▶ **What is required**
Show every line below where "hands" appears.

⁂

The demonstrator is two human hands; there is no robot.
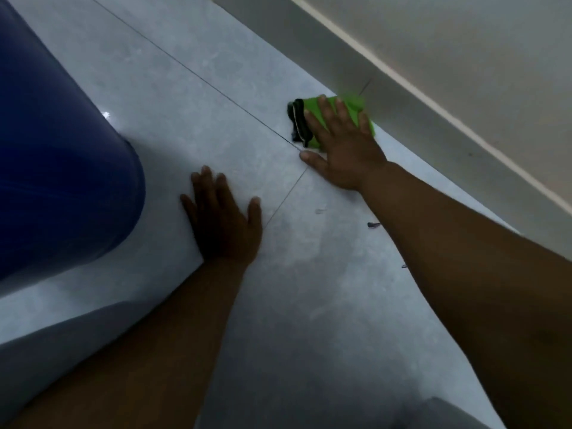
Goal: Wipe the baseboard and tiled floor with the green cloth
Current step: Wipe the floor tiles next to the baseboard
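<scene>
My right hand (343,147) lies flat, fingers spread, pressing the green cloth (353,105) onto the grey tiled floor (198,97). The cloth has a black edge on its left side and lies close to the grey baseboard (433,119), which runs diagonally from the top centre to the right edge. Most of the cloth is hidden under my fingers. My left hand (223,218) rests palm down on the floor with fingers apart, holding nothing, to the lower left of the cloth.
A large blue rounded container (62,150) stands on the floor at the left. Dark grout lines (216,88) cross the tiles. Small dark specks (373,224) lie on the floor by my right forearm. A pale wall (479,41) rises above the baseboard.
</scene>
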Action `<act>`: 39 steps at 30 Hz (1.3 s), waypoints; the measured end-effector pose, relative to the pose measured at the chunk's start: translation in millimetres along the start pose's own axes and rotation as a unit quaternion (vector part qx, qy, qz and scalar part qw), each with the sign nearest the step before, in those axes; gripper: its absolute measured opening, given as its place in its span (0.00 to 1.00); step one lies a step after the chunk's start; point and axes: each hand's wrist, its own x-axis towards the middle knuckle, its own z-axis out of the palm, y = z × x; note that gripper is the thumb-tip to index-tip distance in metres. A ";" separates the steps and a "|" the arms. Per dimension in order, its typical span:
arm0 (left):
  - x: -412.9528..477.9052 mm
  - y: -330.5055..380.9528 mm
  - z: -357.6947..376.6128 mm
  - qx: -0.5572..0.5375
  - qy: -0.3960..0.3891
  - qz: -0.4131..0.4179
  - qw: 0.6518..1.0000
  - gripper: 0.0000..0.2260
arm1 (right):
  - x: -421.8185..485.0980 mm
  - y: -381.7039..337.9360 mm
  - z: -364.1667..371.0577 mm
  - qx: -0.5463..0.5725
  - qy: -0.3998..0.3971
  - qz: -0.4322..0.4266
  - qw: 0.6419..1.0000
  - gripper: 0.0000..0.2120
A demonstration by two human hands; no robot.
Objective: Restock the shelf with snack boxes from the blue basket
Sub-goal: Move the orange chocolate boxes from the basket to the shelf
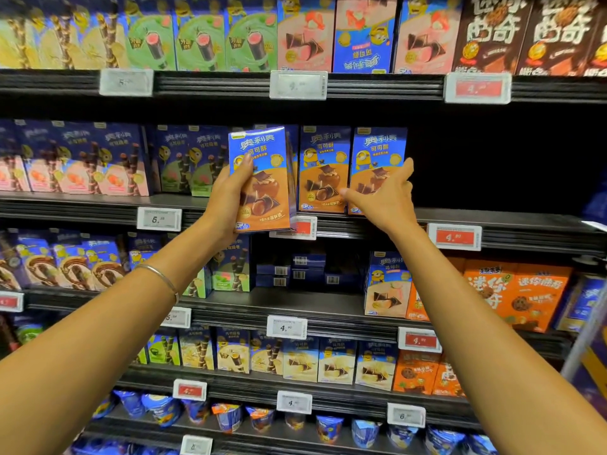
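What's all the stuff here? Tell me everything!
held box: one, blue and brown, before the second shelf
shelf boxes: two, blue and brown, second shelf, right of held box
orange boxes: several, orange, lower shelves, right
snack cups: many, mostly blue, near the bottom
price tags: many, white or red, on shelf edges
bracelet: one, silver, left wrist
left hand: one, grips the held box
right hand: one, touches the rightmost shelf box

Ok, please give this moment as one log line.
left hand holds snack box | right hand touches shelved box | box not yet placed
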 end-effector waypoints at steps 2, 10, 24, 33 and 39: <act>-0.3 -0.3 1.7 -0.001 -0.021 -0.009 1.000 0.18 | -0.7 -1.4 3.2 -0.015 0.001 0.000 1.000 0.65; 3.3 -0.1 3.2 0.016 -0.043 -0.023 0.999 0.17 | 0.7 0.1 9.8 -0.086 0.025 -0.001 0.996 0.64; -0.7 0.1 3.7 0.011 -0.020 -0.023 0.999 0.20 | 1.6 0.0 14.3 -0.118 0.052 0.007 0.992 0.67; -32.5 -5.0 24.6 0.011 0.037 0.129 0.991 0.18 | -53.4 -37.4 21.9 0.156 0.042 -0.166 0.973 0.33; -39.6 3.7 44.2 -0.007 0.048 0.141 0.989 0.21 | -76.4 -59.4 23.9 0.157 -0.092 -0.173 0.968 0.32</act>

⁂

▶ **Solved problem**
The demonstrator is two human hands; there is no robot.
A demonstration by two human hands; no robot.

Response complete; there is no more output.